Mobbing in the context of human beings means bullying of an individual by a group in any context, such as a family, school, workplace, neighborhood, or community. When it occurs as emotional abuse in the workplace, such as "ganging up" by co-workers, subordinates or superiors, to force someone out of the workplace through rumor, innuendo, intimidation, humiliation, discrediting, and isolation, it is also referred to as malicious, nonsexual, nonracial, general harassment. Etymology Though the English word denotes a crowd, often in a destructive or hostile mood, German, Spanish, Polish,...
 
@LitheOhm Actually, I don't know about that.
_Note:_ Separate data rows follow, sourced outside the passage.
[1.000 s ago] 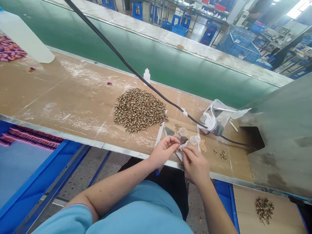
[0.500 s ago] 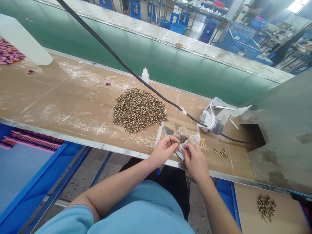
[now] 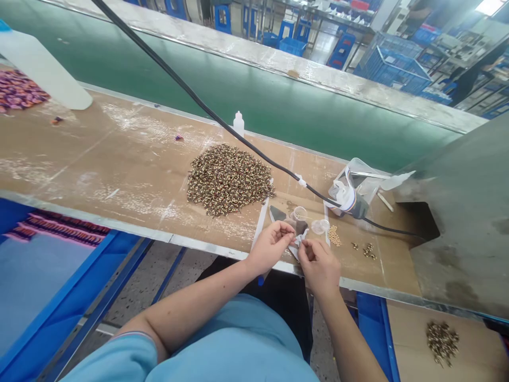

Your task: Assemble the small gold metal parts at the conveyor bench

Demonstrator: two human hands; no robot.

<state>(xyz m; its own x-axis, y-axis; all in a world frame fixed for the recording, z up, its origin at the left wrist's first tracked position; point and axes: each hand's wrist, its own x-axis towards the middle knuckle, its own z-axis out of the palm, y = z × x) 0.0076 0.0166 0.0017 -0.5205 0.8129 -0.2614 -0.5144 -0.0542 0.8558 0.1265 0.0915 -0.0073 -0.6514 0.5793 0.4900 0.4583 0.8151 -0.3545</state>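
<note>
My left hand (image 3: pixel 272 246) is pinched at the bench's front edge, thumb against forefinger, on something too small to make out. Close to its right, my right hand (image 3: pixel 323 268) has its fingers pressed together, and what they hold is hidden. A crumpled white tissue (image 3: pixel 301 237) shows between the two hands. Just beyond lie dark grey cloth pieces (image 3: pixel 278 214) and two small clear round dishes, one dish (image 3: pixel 318 227) by my right fingers. Tan beads (image 3: pixel 334 235) sit in a small heap right of that dish. Left of the hands rises a large pile of small dark-and-gold curled pieces (image 3: pixel 229 180).
A black cable (image 3: pixel 191 94) crosses above the bench to a clear tray (image 3: pixel 358 170) of tools. A white dropper bottle (image 3: pixel 238 124) stands behind the pile. Few curled pieces (image 3: pixel 369 251) lie right; a metal housing (image 3: pixel 469 212) bounds that side. A large white jug (image 3: pixel 51 71) lies far left.
The view has shifted slightly, so everything sits a little further right. Both hands stay pinched close together in the same place, with only small finger movements.
</note>
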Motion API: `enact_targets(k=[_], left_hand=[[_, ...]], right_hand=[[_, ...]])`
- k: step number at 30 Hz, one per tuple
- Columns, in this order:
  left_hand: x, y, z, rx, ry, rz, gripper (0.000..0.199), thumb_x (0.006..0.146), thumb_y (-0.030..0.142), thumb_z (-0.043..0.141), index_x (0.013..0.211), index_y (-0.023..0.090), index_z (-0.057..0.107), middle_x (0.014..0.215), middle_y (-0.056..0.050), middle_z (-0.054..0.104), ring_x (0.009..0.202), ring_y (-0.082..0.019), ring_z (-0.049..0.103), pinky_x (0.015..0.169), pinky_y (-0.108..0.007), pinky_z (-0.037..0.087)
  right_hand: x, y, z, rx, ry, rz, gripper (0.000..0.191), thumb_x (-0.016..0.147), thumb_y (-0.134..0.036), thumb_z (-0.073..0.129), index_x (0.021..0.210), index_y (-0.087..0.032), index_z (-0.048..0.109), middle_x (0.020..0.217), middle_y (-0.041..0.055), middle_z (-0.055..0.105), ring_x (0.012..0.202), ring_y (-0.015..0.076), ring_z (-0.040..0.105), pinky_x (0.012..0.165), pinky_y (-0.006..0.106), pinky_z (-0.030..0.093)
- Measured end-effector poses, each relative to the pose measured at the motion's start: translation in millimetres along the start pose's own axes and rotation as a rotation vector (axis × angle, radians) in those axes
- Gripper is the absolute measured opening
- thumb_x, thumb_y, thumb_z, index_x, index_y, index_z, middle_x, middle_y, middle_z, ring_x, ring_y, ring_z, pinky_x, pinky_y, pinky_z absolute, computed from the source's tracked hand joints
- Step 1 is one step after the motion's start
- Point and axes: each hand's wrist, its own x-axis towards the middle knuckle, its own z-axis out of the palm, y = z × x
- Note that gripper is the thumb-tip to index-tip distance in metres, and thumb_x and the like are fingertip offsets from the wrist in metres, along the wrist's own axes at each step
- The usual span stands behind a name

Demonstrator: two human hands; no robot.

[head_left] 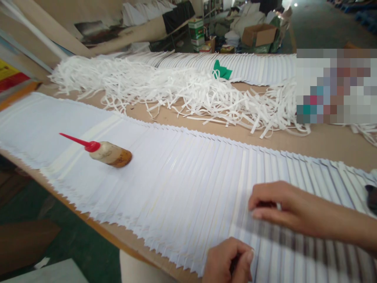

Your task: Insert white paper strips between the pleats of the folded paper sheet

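Overlapping white sheets (188, 188) lie fanned in a long row across the table, with narrow strips showing along their edges. My right hand (279, 204) reaches in from the right over the row, fingers curled and thumb close to the forefinger. Nearer to me, my left hand (229, 261) is closed at the front edge of the sheets, thumb against the bent forefinger. I cannot make out whether a strip is pinched in either hand. On the sheets at left lies a squeeze bottle (110, 154) with a red pointed nozzle and brownish liquid inside.
Behind the row is a heap of loose white strips (176, 88) on the brown tabletop (294, 137). A green scrap (222, 70) sits near another row of sheets (265, 67). Farther back are a cardboard box (259, 35) and stacked cartons. A blurred-out patch covers the right.
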Motion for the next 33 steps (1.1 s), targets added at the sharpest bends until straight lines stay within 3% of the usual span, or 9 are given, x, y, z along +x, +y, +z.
enact_targets(k=[2, 4, 9, 13, 17, 20, 22, 26, 33], left_hand=[[0.9, 9.8, -6.3, -0.164, -0.031, -0.112, 0.051, 0.107, 0.061, 0.053, 0.087, 0.018, 0.072, 0.06, -0.002, 0.062, 0.052, -0.011, 0.049, 0.053, -0.022, 0.037], [1.6, 17.3, -8.6, -0.29, -0.034, -0.199, 0.056, 0.101, 0.071, 0.058, 0.087, 0.018, 0.071, 0.059, -0.001, 0.06, 0.05, -0.01, 0.045, 0.051, -0.021, 0.036], [-1.1, 23.1, -2.0, -0.447, -0.057, -0.354, 0.062, 0.091, 0.079, 0.066, 0.09, 0.017, 0.07, 0.06, 0.001, 0.061, 0.047, -0.009, 0.045, 0.048, -0.02, 0.033], [-5.0, 14.0, 11.6, -0.566, -0.11, -0.406, 0.07, 0.085, 0.082, 0.07, 0.1, 0.014, 0.073, 0.059, 0.002, 0.059, 0.044, -0.007, 0.041, 0.046, -0.02, 0.028], [-8.2, 2.6, 21.2, -0.714, -0.205, -0.423, 0.091, 0.075, 0.086, 0.076, 0.125, 0.01, 0.072, 0.063, 0.001, 0.061, 0.043, -0.006, 0.04, 0.045, -0.021, 0.024], [-13.5, 5.5, 21.0, -0.752, -0.257, -0.395, 0.098, 0.078, 0.078, 0.078, 0.148, 0.011, 0.062, 0.07, 0.001, 0.066, 0.045, -0.006, 0.043, 0.045, -0.022, 0.023], [-19.4, 15.5, 18.7, -0.767, -0.22, -0.395, 0.09, 0.084, 0.069, 0.078, 0.15, 0.011, 0.06, 0.073, 0.0, 0.068, 0.045, -0.005, 0.043, 0.046, -0.023, 0.022], [-28.1, 39.4, 14.7, -0.826, -0.021, -0.454, 0.065, 0.088, 0.046, 0.076, 0.139, 0.006, 0.066, 0.077, -0.002, 0.069, 0.051, -0.005, 0.044, 0.051, -0.024, 0.022], [-13.9, 49.7, 17.8, -0.656, 0.091, -0.349, 0.048, 0.088, 0.047, 0.074, 0.119, 0.011, 0.066, 0.075, 0.002, 0.066, 0.051, -0.006, 0.044, 0.052, -0.023, 0.029]], right_hand=[[-15.2, -18.0, 31.5, 0.052, -0.057, -0.005, 0.022, 0.104, -0.042, 0.062, 0.097, -0.024, 0.073, 0.088, 0.0006, 0.074, 0.079, 0.0151, 0.065, 0.072, 0.026, 0.045], [-25.4, -23.3, 53.4, 0.056, -0.032, -0.019, 0.02, 0.105, -0.038, 0.061, 0.097, -0.024, 0.072, 0.091, 0.0005, 0.074, 0.084, 0.0155, 0.066, 0.076, 0.027, 0.045], [-39.1, -15.6, 74.8, 0.006, 0.048, 0.008, 0.021, 0.106, -0.029, 0.056, 0.092, -0.023, 0.069, 0.088, 0.0004, 0.072, 0.083, 0.0168, 0.067, 0.076, 0.029, 0.044], [-46.2, -14.2, 87.6, -0.323, 0.12, -0.114, 0.016, 0.101, -0.019, 0.056, 0.087, -0.022, 0.063, 0.084, 0.0019, 0.07, 0.076, 0.0195, 0.065, 0.07, 0.031, 0.044], [-49.5, -6.9, 99.5, -0.67, 0.202, -0.26, 0.018, 0.086, -0.005, 0.057, 0.083, -0.022, 0.06, 0.079, 0.0025, 0.067, 0.068, 0.0218, 0.063, 0.064, 0.034, 0.042], [-51.8, -1.4, 95.6, -0.688, 0.156, -0.191, 0.015, 0.087, -0.007, 0.058, 0.085, -0.022, 0.06, 0.08, 0.0026, 0.068, 0.069, 0.0215, 0.065, 0.064, 0.033, 0.041], [-54.1, -1.1, 86.0, -0.624, 0.122, -0.119, 0.014, 0.094, -0.012, 0.054, 0.085, -0.022, 0.059, 0.081, 0.0033, 0.069, 0.071, 0.0207, 0.065, 0.067, 0.032, 0.042], [-57.4, -4.4, 62.5, -0.377, 0.115, 0.017, 0.024, 0.104, -0.027, 0.047, 0.084, -0.021, 0.059, 0.08, 0.0039, 0.068, 0.072, 0.0183, 0.061, 0.068, 0.031, 0.042], [-59.7, -13.3, 55.1, 0.004, 0.12, 0.123, 0.026, 0.102, -0.038, 0.055, 0.084, -0.022, 0.064, 0.073, 0.0003, 0.064, 0.065, 0.0141, 0.055, 0.063, 0.028, 0.042]])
Violent assault is certainly a criminal act.
 
@SimonGill yeah
it's bad stuff :/ that was a really hard report to do research for. Not for lack of articles but, to quote Maynard, "beat my compassion black and blue"
 
@LitheOhm I can imagine.
 
9:51 PM
@SimonGill I've toyed with putting it into a DnD campaign or two, as a DM. I end up just feeling bad for my PCs
 
Looking at it though, there would probably be a civil case against the employer for allowing that behaviour to happen.
 
@SimonGill if one person can prove that twenty plus people were all out to get them. Sounds crazy.
 
@LitheOhm E-mails, notes of conversations, minuted meetings with bosses, independent witnesses. All these things can be used as evidence.
 
it's a main reason I don't doubt the existence of things like gangstalking. Even though people in the US aren't widely aware of this, many countries including Scotland and Australia have taken action against this
@SimonGill say I work in a hospital and it's going on. The tactics would be less detectable, ie. words said near from one colleague to another. Not being informed of meetings, sure that would be provable, but the 'game' is to pass by, undetected
I've really come to dislike 'social vigilance' in general as a result
 
@LitheOhm +1 for Maynard.
 
9:56 PM
@BESW :D
 
@LitheOhm If it's overheard comments - then the employee would make notes of what they've heard. The minuted meetings would be where they address their concerns to their boss. There are ways to track what is happening over time.
 
@LitheOhm It is the duty of authority to be just, and the duty of the individual to be merciful.
3
 
it bears to mind what Socrates believed, "to know the good is to do the good." Align people's benevolent and vigilant nature by hook or by crook and you've got their best foot forward on your side. There was a news report on who would be willing to take a baby from a stranger
 
bbl
 
@SimonGill I believe that's how it has been brought to justice in the past.